La vie des homosexuels devient de plus en plus dangereuse : au Sénégal, en Afrique de l’Ouest, l’homosexualité sera désormais passible de dix ans de prison. Cela double la peine. Auparavant, les relations homosexuelles étaient passibles d’un à cinq ans.
Le gouvernement de Dakar est plongé dans une crise politique et économique. « L’ambiance dans la société est déjà très anti-LGBTQ. En la durcissant, le gouvernement essaie de marquer des points et de détourner l’attention des problèmes », explique la correspondante Afrique Helena Kreiensiek. Il est désormais difficilement possible de parler aux personnes concernées.

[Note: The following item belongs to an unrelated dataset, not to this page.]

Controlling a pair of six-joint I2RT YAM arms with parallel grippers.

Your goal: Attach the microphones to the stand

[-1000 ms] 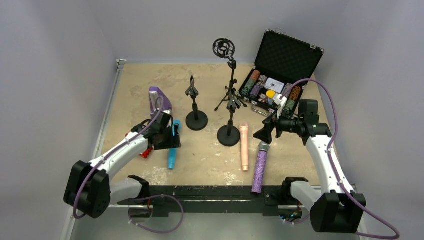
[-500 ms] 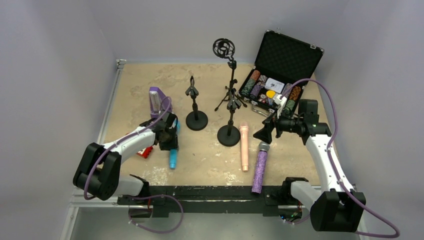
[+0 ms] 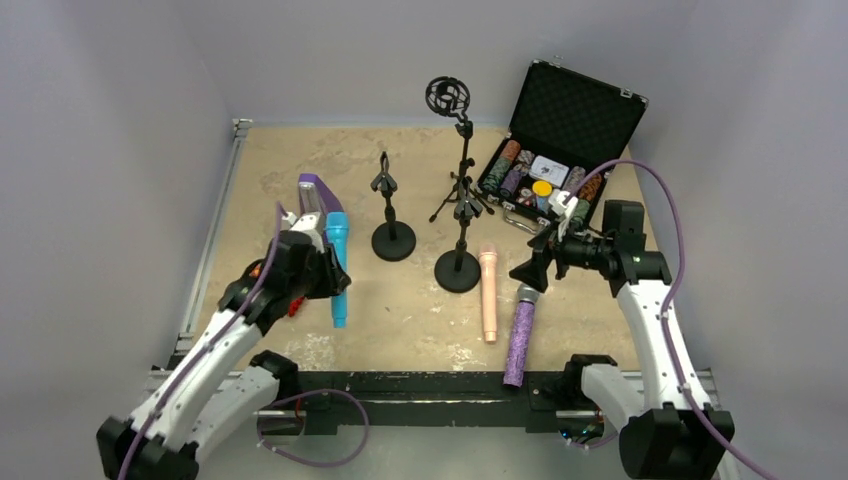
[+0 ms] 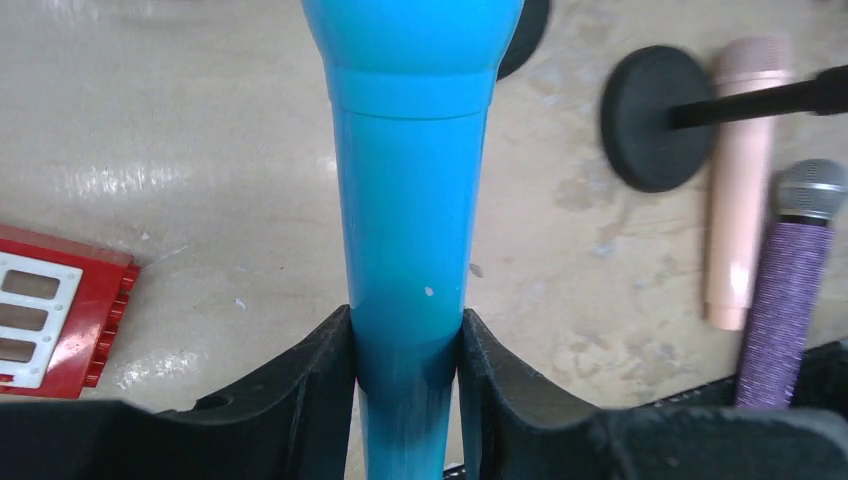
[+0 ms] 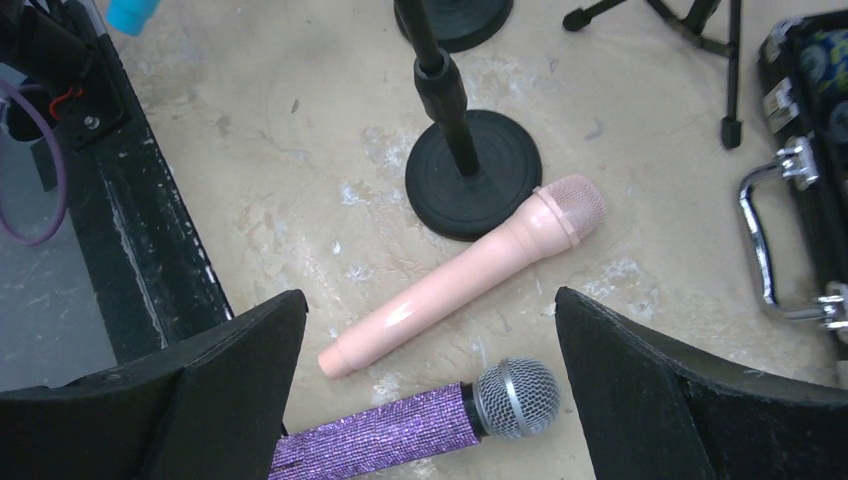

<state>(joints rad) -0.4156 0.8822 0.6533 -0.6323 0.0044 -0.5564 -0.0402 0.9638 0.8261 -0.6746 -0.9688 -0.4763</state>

« Beaucoup de gens n’osent pas sortir de chez eux ni parler de leur sexualité, et les ONG qui étaient autrefois des points de contact sont plus discrètes sur leur travail. » Le sentiment anti-queer s’est également accru dans d’autres pays, comme l’Ouganda et le Ghana. «On peut parler d’une campagne à l’échelle africaine, financée par des fonds provenant d’organisations évangéliques», explique le correspondant Kreiensiek.
Que veut réaliser le gouvernement de Dakar avec sa politique anti-queer ? Et comment se porte le mouvement LGBTQ au niveau local ? La correspondante Afrique Helena Kreiensiek et la rédactrice en chef de Anastasia Zejneli en parlent.
L’épisode actuel a été enregistré le 16 juillet à 16 heures. CET.